I will refer to P. Ya. Halperin, who argued that a person does not have a biological, there is only an organic, which, unlike the biological, does not uniquely determine the forms of life, but can fit into human forms of existence. The attitude to corporeality as to biological, determining development, is illustrated by the well-known radical practice of Ancient Sparta of throwing "weak" babies off a cliff, who, at first glance, had no prerequisites to become valiant warriors, as well as the horrific practice of destroying biologically defective people in the Third Reich.

It is important for parents of sick children and children themselves to remember that luck is unevenly distributed. But this unevenness is subsequently largely compensated for. An initially disadvantageous position may ultimately become more favorable than an initially more favorable one. Those who face a problem or challenge early in life may ultimately become stronger, more responsible and motivated. Those who are initially in a more advantageous position, on the contrary, are more relaxed and because of this they soon lose their initial advantage.

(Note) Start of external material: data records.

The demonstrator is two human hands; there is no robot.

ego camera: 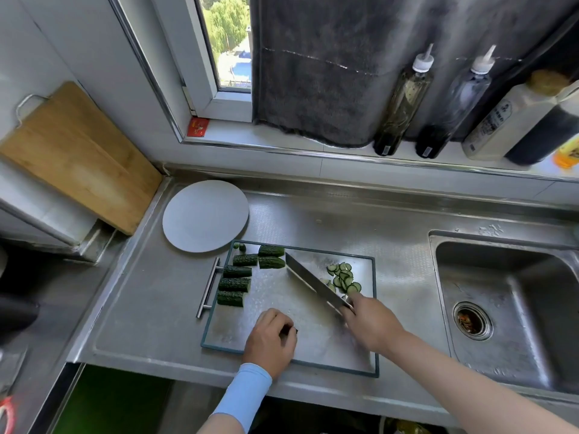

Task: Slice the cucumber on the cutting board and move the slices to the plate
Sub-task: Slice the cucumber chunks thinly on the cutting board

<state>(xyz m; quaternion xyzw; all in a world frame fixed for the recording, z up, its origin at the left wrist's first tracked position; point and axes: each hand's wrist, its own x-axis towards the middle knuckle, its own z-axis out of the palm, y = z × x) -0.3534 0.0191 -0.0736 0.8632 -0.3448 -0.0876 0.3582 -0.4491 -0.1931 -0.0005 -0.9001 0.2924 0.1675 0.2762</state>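
Observation:
A steel cutting board (275, 311) with a dark rim lies on the counter. Several dark green cucumber chunks (238, 272) sit along its left and far side. A small heap of thin cucumber slices (344, 277) lies at its far right. My right hand (369, 324) grips the handle of a knife (310, 281), whose blade points away to the left over the board's middle. My left hand (270, 341) rests on the board's near part, its fingers curled round a small dark cucumber piece (292, 331), mostly hidden. The round white plate (205, 216) stands bare just beyond the board's far left corner.
A sink (507, 311) lies to the right of the board. A wooden board (78, 158) leans against the left wall. Several sauce bottles (404, 98) stand on the window sill behind, next to a dark cloth (329, 73).

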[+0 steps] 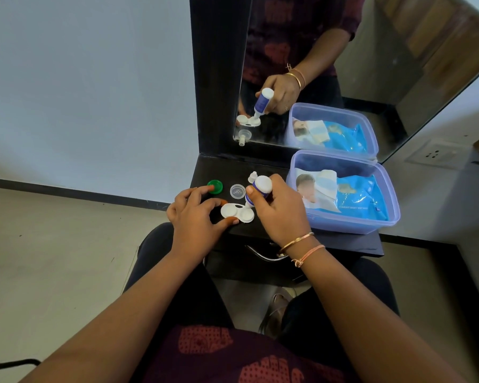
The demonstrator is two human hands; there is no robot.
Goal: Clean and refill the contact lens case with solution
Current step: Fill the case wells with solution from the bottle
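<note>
A white contact lens case, both wells uncovered, lies on a black dresser shelf. The left hand pinches its left well between thumb and forefinger. The right hand grips an upended solution bottle, nozzle at the right well. Behind lie a green cap, a clear cap and a small white bottle cap. To the right, a plastic tub holds a blue wipes packet, below a mirror.

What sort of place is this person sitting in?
Most likely a dressing table in a home, perhaps a bedroom. A mirror stands above a small black table with a drawer handle, and a contact lens case, a solution bottle and a plastic tub of wipes are there.
</note>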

There is one well-known truth that a healthy person differs from a neurotic in that he transforms a problem into a task, while a neurotic transforms a task into a problem. There is only one way: accept the test as a task, refuse to consider yourself and your child different from others, and use your resources, find support in yourself and live filled with true meaning.

In a number of cases, parents, being in a state of tension, depression and emptiness, are not able to independently cope with the oppressive situation of their child's illness, then it will be quite justified to turn to a psychologist who will help to set priorities, help to find the most effective ways to cope with the current situation, to establish intra-family communication channels.

Health to us and our children

Literature:

  1. Galperin P. Ya. Psychology as an objective science.
  2. Isaev D. N. Psychology of a sick child.
  3. Makarenko A. O. Typical father's position to a child (child) with chronic somatic pathology and psychosexual development (theoretical and methodological aspects).